Die belangte Behörde meint allerdings, die Verzögerung sei nicht ausschließlich auf ein (überwiegendes) Verschulden der Behörde zurückzuführen. Dafür - im Sinn des oben Gesagten - maßgebliche Gründe sind dem angefochtenen Bescheid jedoch nicht zu entnehmen. Insbesondere vermag der von der belangten Behörde angeführte Verfahrensschritt der Bezirkshauptmannschaft I, nämlich das Ergehen einer Ladung "mit ", in keiner Weise diese Annahme zu tragen; ergibt sich doch bloß aus der Feststellung, dass ein Verfahrensschritt gesetzt wurde, noch nicht, dass dieser nicht in einem wegen überwiegendem Verschulden der Behörde verzögerten Verfahren getätigt worden wäre. Selbst wenn die belangte Behörde damit die Auffassung zum Ausdruck brächte, der entscheidungsrelevante Sachverhalt sei noch nicht ausreichend geklärt gewesen, stellt auch das für sich genommen noch keinen Grund dar, davon ausgehen zu können, diese bislang unterbliebene Klärung und somit die Hinderung an der Entscheidung sei auf schuldhaftes Verhalten der Partei oder unüberwindliche Hindernisse zurückzuführen.

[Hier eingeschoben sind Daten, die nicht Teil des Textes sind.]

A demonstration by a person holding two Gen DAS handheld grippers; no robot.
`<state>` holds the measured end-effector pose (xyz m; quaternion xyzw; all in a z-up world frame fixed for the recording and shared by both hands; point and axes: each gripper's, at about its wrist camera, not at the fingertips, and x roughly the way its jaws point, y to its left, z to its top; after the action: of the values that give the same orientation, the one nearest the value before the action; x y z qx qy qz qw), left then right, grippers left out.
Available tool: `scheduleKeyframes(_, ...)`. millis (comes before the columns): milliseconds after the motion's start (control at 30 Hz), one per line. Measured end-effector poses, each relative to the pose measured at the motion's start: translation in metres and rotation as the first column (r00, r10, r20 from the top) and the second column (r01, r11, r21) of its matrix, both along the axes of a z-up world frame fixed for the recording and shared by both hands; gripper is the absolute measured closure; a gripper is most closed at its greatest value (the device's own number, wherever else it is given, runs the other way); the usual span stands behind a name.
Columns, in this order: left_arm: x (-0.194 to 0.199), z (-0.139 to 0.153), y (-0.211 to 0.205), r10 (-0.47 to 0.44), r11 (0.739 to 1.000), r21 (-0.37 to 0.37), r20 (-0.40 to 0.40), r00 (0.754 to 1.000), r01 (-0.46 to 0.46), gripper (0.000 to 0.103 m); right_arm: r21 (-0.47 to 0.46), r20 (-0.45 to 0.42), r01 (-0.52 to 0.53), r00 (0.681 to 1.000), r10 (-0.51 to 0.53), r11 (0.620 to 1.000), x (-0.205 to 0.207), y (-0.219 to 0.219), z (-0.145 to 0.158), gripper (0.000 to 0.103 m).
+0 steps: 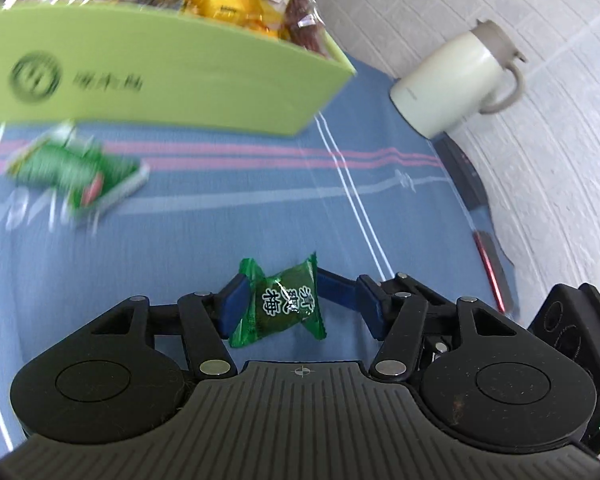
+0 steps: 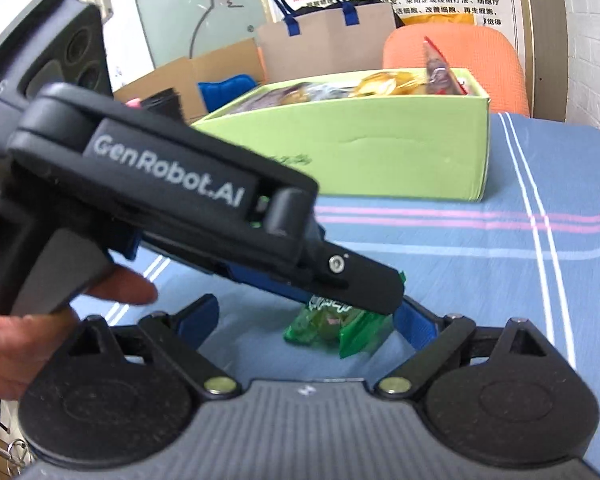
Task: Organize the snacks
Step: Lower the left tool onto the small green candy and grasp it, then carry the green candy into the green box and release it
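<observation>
Lower centre of the left wrist view: the left hand-held gripper [image 1: 281, 276] is clenched on a green wrapped candy [image 1: 286, 304]; the sweet sits between the blue pads, its white lettering sharp while the background is smeared.
Candy position: low over the worktop [image 1: 260, 208], in front of the box and apart from it; whether it touches the cloth cannot be told.
Right hand-held gripper [image 2: 309, 303]: released, blue fingers spread wide with nothing pressed between them. In the right wrist view the tip of the left unit and its candy sit in the gap between those fingers.
Hand [image 2: 4, 340]: at the left edge of the right wrist view, fingers wrapped round the handle of the left unit.
Worktop covering: blue cloth with pink and white stripes.
Green box [image 1: 160, 80]: upper left of the left wrist view, open-topped, logo and characters on its side wall, blurred.
Box contents: gold-wrapped sweets [image 1: 224, 4] and dark reddish packets, heaped up to the rim.
Loose packet [image 1: 76, 176]: green, lying on the cloth at mid left, just in front of the box wall; too blurred to read.
White jug [image 1: 456, 80]: upper right, grey lid and handle, near the edge of the cloth by the white wall.
Background, right wrist view: orange chair [image 2: 452, 48] behind the box; brown paper bag [image 2: 328, 36] with blue handles left of it.
</observation>
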<state>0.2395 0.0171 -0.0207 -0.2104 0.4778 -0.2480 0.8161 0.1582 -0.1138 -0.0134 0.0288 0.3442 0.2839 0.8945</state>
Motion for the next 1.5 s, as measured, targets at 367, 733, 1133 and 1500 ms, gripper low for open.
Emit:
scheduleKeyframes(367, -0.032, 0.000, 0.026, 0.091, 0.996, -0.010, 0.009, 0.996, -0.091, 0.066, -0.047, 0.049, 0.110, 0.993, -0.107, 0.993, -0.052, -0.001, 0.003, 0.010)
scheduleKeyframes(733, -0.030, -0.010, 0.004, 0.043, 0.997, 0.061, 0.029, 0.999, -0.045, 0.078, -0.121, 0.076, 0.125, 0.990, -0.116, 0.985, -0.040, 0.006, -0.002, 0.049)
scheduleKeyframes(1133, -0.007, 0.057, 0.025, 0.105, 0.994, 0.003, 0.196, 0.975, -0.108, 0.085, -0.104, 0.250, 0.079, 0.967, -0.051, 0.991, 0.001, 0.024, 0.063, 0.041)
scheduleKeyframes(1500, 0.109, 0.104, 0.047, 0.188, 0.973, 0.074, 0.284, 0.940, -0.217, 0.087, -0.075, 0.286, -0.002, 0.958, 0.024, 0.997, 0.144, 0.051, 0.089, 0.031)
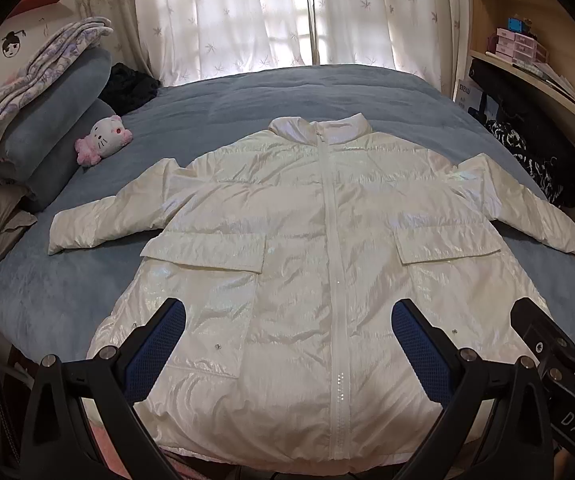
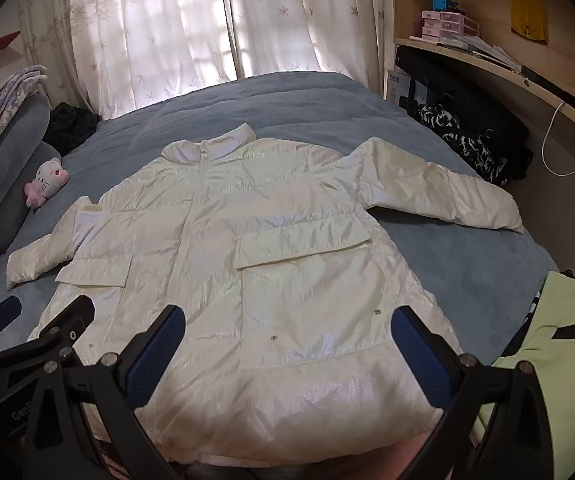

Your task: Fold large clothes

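Blue-covered bed (image 1: 247, 92), white puffer jacket (image 1: 287, 240) spread flat just beyond the fingers, plush cat toy (image 1: 105, 140) far left of them, rolled bedding (image 1: 47, 132) behind it, light green garment (image 2: 547, 340) right of the fingers

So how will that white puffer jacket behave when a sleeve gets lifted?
The white puffer jacket looks quilted and puffy, so probably light and floppy, springing back from folds. Its glossy shell may slip between pads. The sleeve would likely drag the body along.
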`<state>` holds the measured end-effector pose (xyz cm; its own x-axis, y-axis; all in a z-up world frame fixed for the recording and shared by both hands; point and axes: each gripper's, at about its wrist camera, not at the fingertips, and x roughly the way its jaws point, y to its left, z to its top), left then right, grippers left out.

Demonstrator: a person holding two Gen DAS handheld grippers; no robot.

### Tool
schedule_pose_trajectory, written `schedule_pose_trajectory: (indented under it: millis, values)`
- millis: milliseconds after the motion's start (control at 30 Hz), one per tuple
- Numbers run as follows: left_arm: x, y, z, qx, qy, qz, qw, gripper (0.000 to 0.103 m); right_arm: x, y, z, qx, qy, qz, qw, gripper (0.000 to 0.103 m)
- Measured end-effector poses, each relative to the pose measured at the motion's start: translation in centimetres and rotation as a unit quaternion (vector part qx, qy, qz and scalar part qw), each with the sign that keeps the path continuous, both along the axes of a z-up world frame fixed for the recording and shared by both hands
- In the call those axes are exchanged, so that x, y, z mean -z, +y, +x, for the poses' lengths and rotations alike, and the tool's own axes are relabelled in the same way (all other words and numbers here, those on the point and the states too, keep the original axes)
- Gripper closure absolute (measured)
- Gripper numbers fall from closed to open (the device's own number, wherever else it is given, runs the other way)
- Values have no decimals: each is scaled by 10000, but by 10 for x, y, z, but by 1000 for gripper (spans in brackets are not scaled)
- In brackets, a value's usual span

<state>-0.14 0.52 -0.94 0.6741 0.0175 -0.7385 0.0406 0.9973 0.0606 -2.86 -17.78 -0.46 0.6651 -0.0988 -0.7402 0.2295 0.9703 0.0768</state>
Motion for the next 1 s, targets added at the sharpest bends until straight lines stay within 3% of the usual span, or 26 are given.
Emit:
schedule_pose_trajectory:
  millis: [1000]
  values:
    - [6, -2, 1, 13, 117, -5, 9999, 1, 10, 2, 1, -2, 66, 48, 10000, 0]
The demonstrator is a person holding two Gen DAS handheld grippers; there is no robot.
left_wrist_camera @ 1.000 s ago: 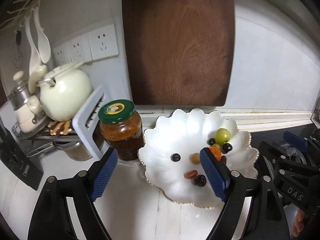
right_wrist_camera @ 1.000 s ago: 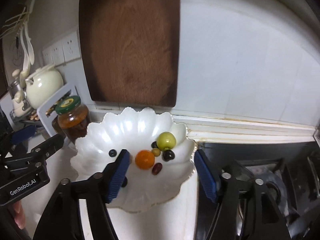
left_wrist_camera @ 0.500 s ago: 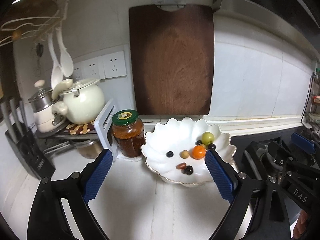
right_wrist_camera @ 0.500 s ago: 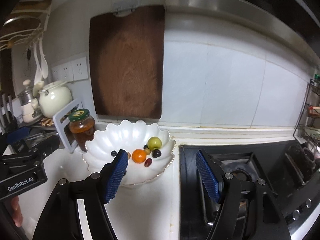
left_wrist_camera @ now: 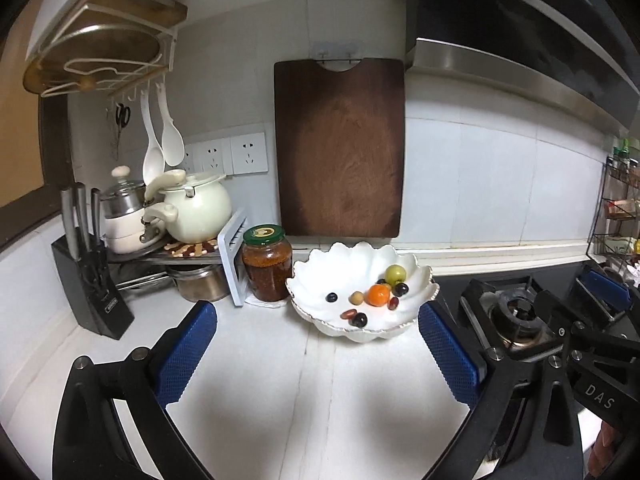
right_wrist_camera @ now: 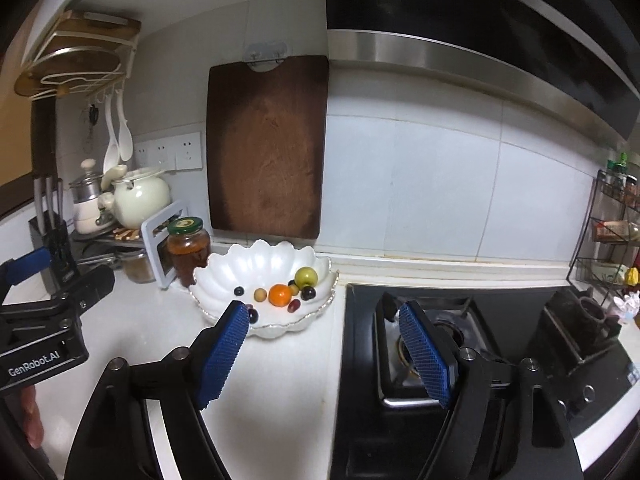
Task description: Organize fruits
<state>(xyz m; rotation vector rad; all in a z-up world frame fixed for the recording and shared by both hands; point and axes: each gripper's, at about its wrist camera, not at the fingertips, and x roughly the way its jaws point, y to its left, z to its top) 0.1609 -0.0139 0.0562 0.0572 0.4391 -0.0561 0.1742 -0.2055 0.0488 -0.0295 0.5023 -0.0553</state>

Da sohin dem angefochtenen Bescheid keine nachvollziehbare Begründung für die Ansicht der belangten Behörde, die Verzögerung der Entscheidung sei nicht auf ein überwiegendes Verschulden der erstinstanzlichen Behörde zurückzuführen, zu entnehmen ist, war der angefochtene Bescheid gemäß § 42 Abs. 2 Z 3 lit. b VwGG wegen Rechtswidrigkeit infolge Verletzung von Verfahrensvorschriften aufzuheben.

Die Kostenentscheidung gründet sich auf die §§ 47 ff VwGG in Verbindung mit der VwGH-Aufwandersatzverordnung 2008.